Curry and his wife, Sharon, have two adult daughters, Rachel and Elizabeth.

– The Rev. Mary Frances Schjonberg is an editor and reporter for the Episcopal News Service.

Comments

  1. A GREAT DAY FOR THE EPISCOPAL CHURCH !!

  2. I am excited to be on my way to Washington to attend the Installation with my sister and brother. Bishop Curry was a student of my father’s, Lindsay Lafford, Professor of Music and Organist at Hobart College. To honor that connection, Bishop Curry asked that some of my father’s music be included in the Organ Prelude. We are humbled by the request, which also honors my father’s legacy to the Episcopal and Anglican church, in which he was active from the age of nine as a chorister, then organ scholar, at Hereford Cathedral, England, followed by four years as Organist at St. John’s Cathedral, Hong Kong, from 1935-39, before coming to America for a long academic career. He continued to compose and play for services up until his death in 2014 at the age of 101 1/2, in Tempe, Arizona. More on his history and music is on his website, http://Lord-of-Ridley.com.
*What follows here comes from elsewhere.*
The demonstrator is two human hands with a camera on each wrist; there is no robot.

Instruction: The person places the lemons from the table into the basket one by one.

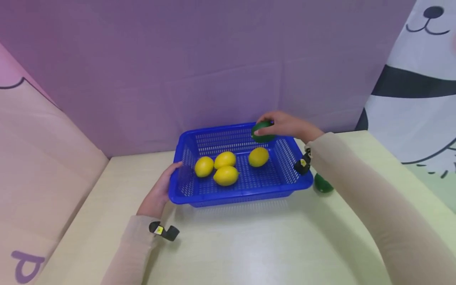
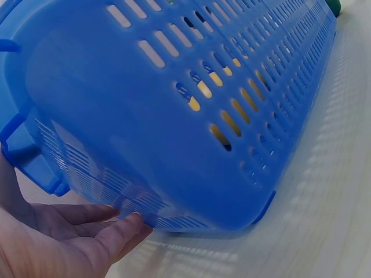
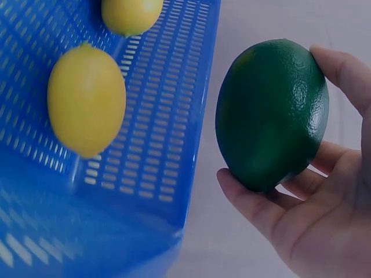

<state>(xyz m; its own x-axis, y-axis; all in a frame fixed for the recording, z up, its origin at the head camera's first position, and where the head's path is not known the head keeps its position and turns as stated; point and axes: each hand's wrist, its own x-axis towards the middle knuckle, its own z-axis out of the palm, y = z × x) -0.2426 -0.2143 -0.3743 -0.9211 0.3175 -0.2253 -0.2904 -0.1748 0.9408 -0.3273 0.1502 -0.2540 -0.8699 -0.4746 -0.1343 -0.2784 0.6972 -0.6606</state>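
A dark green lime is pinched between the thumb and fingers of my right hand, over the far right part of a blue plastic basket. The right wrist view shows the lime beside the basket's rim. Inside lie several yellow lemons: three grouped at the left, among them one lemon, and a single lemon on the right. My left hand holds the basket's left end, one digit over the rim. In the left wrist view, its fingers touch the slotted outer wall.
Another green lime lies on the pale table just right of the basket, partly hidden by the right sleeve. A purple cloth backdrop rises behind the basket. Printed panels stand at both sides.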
  3. Thrilled for The Episcopal Church on this day, I served on the staffs of Katharine Jefferts Schori, Frank Tracy Griswold, and Edmond Lee Browning, which is when I first knew Michael Curry through our common work in congregational development and community engagement in the early 1990s. The consensus of a landslide election from his peers in the House of Bishops gives a special opening for mapping out a new path forward and we have already seen the response from people in and beyond the church who have gotten to know him: a rare combination of evangelical zeal and commitment to equity and justice wrapped in a compassionate touch that is authentic to his core, wishing every blessing on this day of investiture!

  4. Peach McDouall says:

    We are so blessed in Bishop Curry! I didn’t think I could be happier for the Episcopal Church than when Bishop J-S was installed, but it’s glory to glory. I prophesy here and now that Bishops Michael and Francis will get along like tinder and spark, and the world will glow with the light of the Spirit flowing through them. Hallelujah, for All the Saints!

  5. Jane Kirk _ St. Stephen's Mission, NH says:

    I am overjoyed!!! I’ve been a part of this church for almost 40 years and never have I seen the likes of this!!! An Evangelical Presiding Born-Again Bishop!!!!!!!!!!!!! We have hope today to “GO” and tell it from the mountains that Jesus Christ Reigns!!!! Come close world! This is all for each and every one!